Part 2: MedSurg Experience & Certifications
To work as a travel nurse, you need at least 1 year of experience in an acute care facility. And MedSurg is no different. Most facilities want to see that you have had time to develop your skills before you travel as you often will have limited orientation on assignment.
Most MedSurg nurses hold the following certifications:
- BLS, Basic Life Support
- ACLS, Advanced Cardiac Life Support
You can beef up your credentials with the following certifications:
- NIH, Stroke Certification from the National Institutes of Health Stroke Scale
- PICC Certification
Part 3: What is it Like to Work as a MedSurg Travel Nurse?
Our travelers have worked in MedSurg units all over the country. And walking into a new facility every 13 weeks makes the job of caring for patients inherently different. We asked Anna and Trish what it was like to go into different facilities to work caring for their variety of patients.

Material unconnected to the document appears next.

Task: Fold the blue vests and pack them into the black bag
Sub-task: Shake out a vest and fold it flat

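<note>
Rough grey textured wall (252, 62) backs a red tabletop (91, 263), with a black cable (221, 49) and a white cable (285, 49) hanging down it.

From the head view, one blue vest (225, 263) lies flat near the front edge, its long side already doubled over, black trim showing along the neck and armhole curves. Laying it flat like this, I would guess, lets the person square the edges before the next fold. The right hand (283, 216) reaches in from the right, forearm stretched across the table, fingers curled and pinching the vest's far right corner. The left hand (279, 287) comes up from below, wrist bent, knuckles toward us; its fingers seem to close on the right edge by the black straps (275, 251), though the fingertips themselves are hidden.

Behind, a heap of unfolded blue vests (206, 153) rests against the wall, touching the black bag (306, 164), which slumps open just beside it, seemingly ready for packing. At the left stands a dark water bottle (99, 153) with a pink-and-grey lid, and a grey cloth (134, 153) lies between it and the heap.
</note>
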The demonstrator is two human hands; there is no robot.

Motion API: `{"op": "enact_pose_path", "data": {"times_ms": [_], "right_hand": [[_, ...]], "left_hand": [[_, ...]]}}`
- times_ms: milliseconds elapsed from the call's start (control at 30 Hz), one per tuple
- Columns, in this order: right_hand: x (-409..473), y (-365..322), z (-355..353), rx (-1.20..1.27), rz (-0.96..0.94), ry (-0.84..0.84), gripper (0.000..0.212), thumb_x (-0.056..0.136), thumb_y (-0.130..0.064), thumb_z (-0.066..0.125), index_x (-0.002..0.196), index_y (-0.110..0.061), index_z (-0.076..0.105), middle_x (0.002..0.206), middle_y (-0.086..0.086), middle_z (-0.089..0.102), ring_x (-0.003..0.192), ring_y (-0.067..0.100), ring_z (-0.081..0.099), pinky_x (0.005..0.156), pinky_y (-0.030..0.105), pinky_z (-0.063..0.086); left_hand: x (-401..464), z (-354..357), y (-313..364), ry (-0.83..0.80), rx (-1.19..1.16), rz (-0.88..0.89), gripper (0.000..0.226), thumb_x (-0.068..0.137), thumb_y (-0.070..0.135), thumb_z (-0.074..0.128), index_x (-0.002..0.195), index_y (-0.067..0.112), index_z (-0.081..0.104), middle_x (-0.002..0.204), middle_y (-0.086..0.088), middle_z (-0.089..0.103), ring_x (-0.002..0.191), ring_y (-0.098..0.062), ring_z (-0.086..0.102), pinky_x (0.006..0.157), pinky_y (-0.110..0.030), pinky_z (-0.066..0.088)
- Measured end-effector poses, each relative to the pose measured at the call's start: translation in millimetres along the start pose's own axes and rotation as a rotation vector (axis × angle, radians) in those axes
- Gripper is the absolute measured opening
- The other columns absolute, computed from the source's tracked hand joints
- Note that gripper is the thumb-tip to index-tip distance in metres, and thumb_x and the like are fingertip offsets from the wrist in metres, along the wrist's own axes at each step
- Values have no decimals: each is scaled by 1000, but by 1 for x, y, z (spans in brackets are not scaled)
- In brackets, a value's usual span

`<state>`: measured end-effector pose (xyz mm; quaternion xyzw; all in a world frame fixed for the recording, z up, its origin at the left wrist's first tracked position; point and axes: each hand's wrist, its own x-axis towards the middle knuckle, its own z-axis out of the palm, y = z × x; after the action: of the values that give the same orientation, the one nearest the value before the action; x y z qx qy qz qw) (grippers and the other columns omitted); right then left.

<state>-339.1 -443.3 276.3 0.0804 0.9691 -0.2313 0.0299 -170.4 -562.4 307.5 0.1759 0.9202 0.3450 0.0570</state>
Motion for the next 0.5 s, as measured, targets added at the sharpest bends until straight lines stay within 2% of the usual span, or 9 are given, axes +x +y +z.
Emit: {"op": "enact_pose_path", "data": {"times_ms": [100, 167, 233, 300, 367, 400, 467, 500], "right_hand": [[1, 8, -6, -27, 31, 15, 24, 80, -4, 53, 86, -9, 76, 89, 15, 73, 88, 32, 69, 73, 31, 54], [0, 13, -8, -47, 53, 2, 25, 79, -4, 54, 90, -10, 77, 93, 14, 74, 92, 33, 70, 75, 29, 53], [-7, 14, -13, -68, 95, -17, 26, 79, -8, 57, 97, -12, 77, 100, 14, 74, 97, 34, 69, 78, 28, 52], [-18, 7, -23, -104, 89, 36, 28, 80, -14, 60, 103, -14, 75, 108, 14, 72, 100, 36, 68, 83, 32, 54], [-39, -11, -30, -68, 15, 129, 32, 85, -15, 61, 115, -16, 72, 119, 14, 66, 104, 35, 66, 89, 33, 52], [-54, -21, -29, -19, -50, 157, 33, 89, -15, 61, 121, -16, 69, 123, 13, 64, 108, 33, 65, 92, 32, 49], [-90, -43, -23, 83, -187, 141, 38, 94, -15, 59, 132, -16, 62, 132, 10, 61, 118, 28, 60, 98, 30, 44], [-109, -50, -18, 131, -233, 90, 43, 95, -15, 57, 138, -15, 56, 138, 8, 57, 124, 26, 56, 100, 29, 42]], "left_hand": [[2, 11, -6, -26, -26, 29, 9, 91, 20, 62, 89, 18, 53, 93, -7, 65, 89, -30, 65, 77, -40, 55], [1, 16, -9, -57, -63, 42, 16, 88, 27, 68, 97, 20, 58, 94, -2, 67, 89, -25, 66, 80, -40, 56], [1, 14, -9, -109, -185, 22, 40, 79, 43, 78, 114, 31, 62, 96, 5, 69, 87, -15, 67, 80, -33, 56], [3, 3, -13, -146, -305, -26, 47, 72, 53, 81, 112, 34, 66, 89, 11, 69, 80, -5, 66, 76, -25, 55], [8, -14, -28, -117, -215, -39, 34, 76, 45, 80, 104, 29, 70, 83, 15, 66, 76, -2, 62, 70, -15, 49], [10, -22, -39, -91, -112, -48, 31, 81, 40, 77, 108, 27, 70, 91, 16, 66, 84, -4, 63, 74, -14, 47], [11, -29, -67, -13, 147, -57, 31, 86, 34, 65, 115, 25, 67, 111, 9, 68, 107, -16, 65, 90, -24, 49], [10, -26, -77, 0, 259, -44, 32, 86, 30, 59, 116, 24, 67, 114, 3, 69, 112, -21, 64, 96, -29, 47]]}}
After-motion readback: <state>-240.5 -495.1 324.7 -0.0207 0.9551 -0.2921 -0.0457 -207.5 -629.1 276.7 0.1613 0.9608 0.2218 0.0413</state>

“It can be challenging. MedSurg units often have the highest nurse-to-patient ratios, which can expedite the feeling of burnout. As I mentioned before, MedSurg can include a wide variety of patient populations. While that can be exciting, it also means you are constantly learning a vast amount of new information needed to apply to your practice in the short period of training time you receive as a traveler, which can be stressful! Especially because our license and personal goals rely on providing the best and safest patient care. I find myself being used often on units with higher acuity patients, as they tend to have a lot of staff turnover requiring the need for travelers.” — Anna
“Travel nursing within MedSurg can be a difficult task. A good MedSurg nurse needs not only to ask questions but needs to identify reliable fellow nurses to ask questions of quickly. Think, who do you want to ask about the facility’s policy and procedure for initiating tube feedings on a patient with a freshly placed PEG tube. You have to be quick on your feet and ready to take care of the sickest patient on the floor and do so on your first night on the floor. You also need to remember to have fun with the staff nurses. They can be your biggest ally or your worst nightmare if they don’t like you or find you an asset to the floor. As a travel nurse, I typically take an assignment and run with it. There are times when the facility needs travel nurses to chip in and take the shifts that staff nurses don’t want. They will often tell travelers that they use self-scheduling. Still, it’s important for travel nurses to remember that our presence is often based on the facility needing staff – so we work some undesired shifts, like weekends.”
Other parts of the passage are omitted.